# [WHAT YOU WILL DO]
Stop after the line that contains "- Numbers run". Until then, retype each line of the entries exactly from the first one, skipping pictures.
########
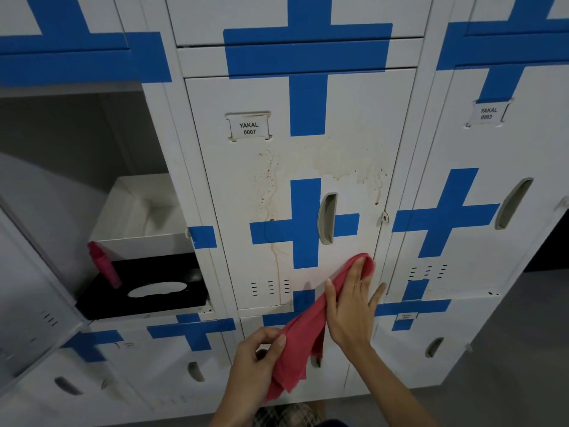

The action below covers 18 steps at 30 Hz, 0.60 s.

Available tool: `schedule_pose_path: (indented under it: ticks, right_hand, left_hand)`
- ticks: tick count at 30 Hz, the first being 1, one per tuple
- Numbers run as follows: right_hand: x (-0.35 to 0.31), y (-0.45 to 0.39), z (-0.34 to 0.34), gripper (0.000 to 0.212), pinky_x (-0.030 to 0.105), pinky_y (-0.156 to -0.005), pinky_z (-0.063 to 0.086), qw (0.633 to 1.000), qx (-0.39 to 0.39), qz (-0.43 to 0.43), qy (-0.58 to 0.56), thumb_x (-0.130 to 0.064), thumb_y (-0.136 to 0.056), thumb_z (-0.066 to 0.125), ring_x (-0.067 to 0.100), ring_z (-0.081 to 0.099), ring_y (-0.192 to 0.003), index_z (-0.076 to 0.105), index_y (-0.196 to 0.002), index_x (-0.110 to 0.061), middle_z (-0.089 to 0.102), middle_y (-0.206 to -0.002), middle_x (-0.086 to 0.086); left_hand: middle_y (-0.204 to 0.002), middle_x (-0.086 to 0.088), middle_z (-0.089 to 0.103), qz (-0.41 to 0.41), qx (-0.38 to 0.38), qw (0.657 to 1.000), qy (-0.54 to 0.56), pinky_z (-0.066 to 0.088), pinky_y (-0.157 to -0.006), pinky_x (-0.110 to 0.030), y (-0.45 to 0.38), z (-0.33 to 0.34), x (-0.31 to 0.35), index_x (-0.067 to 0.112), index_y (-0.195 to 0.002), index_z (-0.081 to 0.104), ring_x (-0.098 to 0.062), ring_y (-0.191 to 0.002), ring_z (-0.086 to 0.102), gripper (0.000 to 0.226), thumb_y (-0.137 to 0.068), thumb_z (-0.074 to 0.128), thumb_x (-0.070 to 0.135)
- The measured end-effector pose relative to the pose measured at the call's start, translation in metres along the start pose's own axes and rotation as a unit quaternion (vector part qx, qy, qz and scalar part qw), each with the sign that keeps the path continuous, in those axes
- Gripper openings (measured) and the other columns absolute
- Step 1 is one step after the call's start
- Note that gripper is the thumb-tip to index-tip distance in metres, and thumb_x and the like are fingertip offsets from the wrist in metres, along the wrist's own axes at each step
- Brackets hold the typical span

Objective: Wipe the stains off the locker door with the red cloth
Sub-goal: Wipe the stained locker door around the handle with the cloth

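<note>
The white locker door labelled YAKAL 0007 stands shut in the middle, crossed with blue tape. Brown stains spatter its middle and run down as a drip line toward the vents. The red cloth stretches diagonally across the door's lower right corner. My right hand lies flat over the cloth's upper end, pressing it against the door below the grey handle. My left hand pinches the cloth's lower part, which hangs loose in front of the locker below.
The locker to the left stands open, its door swung toward me. Inside sit a white box, a black tissue box and a pink bottle. More shut lockers surround the stained door; grey floor lies at the right.
</note>
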State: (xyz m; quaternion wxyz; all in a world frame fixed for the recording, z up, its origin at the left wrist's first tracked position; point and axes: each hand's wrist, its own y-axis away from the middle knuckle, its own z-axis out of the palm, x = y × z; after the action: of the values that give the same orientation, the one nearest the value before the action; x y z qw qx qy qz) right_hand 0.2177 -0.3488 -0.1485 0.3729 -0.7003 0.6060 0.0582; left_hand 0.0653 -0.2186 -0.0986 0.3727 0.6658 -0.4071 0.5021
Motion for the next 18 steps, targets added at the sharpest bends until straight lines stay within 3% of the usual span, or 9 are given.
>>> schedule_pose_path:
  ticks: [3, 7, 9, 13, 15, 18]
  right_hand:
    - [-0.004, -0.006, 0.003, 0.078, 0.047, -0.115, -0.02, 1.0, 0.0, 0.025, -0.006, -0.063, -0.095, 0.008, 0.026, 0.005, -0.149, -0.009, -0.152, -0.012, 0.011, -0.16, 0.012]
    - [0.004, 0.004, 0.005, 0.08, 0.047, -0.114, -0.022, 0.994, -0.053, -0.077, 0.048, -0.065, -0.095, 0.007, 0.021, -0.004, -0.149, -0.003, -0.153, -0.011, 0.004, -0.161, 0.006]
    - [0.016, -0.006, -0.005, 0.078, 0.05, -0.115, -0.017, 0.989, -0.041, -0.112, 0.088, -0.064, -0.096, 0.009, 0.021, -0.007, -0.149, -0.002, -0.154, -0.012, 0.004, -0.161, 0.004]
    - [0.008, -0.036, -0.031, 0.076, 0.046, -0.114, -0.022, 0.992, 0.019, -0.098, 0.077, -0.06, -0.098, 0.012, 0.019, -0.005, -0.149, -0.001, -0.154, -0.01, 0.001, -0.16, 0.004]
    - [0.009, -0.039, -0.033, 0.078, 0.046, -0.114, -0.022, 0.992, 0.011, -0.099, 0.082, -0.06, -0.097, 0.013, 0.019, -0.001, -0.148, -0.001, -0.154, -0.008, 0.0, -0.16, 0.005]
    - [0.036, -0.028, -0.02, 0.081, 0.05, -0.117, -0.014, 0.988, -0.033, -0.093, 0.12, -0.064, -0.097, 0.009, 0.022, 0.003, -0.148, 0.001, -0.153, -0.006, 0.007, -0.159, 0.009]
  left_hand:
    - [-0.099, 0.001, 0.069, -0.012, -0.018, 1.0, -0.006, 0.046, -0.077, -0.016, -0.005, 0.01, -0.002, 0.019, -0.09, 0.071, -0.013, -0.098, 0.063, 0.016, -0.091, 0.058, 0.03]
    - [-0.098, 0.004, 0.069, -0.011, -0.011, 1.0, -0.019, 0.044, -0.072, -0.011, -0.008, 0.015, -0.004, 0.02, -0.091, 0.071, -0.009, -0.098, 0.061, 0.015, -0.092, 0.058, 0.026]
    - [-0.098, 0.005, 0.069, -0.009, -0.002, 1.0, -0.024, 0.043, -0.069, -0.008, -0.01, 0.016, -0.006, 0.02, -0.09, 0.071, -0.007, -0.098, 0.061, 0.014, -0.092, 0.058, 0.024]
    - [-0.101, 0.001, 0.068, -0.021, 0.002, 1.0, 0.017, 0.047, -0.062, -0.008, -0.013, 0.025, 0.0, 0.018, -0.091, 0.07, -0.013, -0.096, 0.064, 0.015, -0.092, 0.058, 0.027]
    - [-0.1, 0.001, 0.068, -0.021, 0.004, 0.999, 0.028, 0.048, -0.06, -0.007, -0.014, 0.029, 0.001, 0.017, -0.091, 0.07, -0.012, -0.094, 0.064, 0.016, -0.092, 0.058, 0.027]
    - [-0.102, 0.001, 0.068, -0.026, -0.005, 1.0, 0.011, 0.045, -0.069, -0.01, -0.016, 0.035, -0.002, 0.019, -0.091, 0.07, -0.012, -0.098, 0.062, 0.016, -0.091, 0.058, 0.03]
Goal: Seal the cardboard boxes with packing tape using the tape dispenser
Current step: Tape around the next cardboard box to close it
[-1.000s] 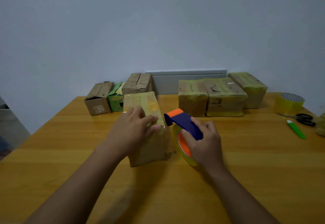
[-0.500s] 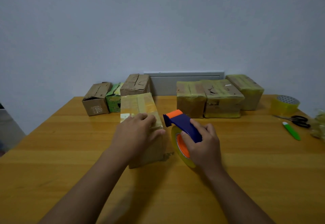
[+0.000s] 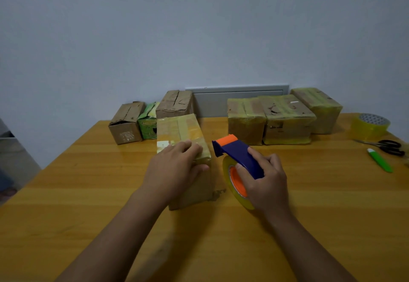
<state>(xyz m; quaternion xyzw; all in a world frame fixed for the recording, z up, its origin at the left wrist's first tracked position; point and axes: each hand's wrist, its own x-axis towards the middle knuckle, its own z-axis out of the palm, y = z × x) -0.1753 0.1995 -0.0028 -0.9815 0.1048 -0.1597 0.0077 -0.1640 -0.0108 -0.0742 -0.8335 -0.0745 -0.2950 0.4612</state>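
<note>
No writing is legible. Left hand (image 3: 177,166) stays flat on the taped box (image 3: 183,140); right hand (image 3: 263,184) keeps its fingers clamped on the tape dispenser (image 3: 238,152).

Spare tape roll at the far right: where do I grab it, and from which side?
Take the spare tape roll across its outer yellow rim, coming down from above. It lies flat with its core opening up, near the table edge, clear of the scissors.
</note>
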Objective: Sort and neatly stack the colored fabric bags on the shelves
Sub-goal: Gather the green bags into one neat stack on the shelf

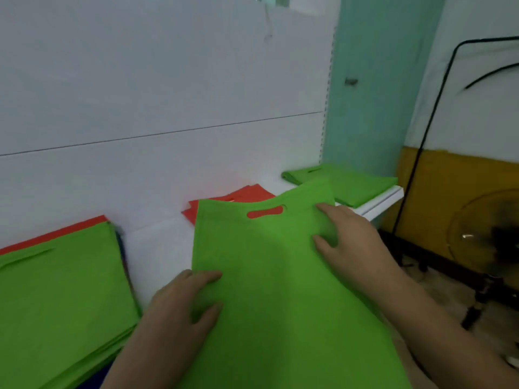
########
# [TASK ANSWER]
The action below covers 18 steps at 30 Hz, 0.60 s.

Available tool: `schedule_pose_path: (indented under it: ticks, right_hand, left_hand)`
- ticks: tick count at 30 Hz, the first being 1, one per tuple
- Numbers run as follows: right_hand: x (-0.35 to 0.31), y (-0.45 to 0.39), z (-0.34 to 0.34), gripper (0.000 to 0.212), pinky_x (-0.030 to 0.105), pinky_y (-0.156 to -0.005), pinky_z (-0.063 to 0.086), qw (0.633 to 1.000), qx (-0.39 to 0.39), qz (-0.43 to 0.43), qy (-0.58 to 0.56), thumb_x (-0.130 to 0.064), thumb_y (-0.136 to 0.056), thumb_z (-0.066 to 0.125), ring_x (-0.067 to 0.100), ring_z (-0.081 to 0.099), ring_y (-0.192 to 0.003), index_z (-0.076 to 0.105), index_y (-0.196 to 0.002), index_x (-0.110 to 0.061), middle_z (-0.089 to 0.102), middle_y (-0.206 to -0.002), middle_x (-0.086 to 0.086); left_hand: middle_y (-0.204 to 0.002), middle_x (-0.086 to 0.088), middle_z (-0.089 to 0.103), qz (-0.41 to 0.41), qx (-0.38 to 0.38), qw (0.657 to 1.000), qy (-0.54 to 0.56), pinky_z (-0.066 to 0.088), pinky_y (-0.157 to -0.006), pinky_x (-0.110 to 0.030), y (-0.45 to 0.38), z (-0.33 to 0.34), x (-0.31 to 0.35), index_x (-0.067 to 0.112), index_y (-0.195 to 0.002), index_z (-0.081 to 0.104), ring_x (-0.098 to 0.062), ring_y (-0.191 to 0.002), ring_z (-0.086 to 0.102), gripper (0.000 to 0.226), thumb_y (-0.137 to 0.068), thumb_z (-0.074 to 0.128), thumb_x (-0.070 to 0.135)

The answer to this exercise has been fully stated.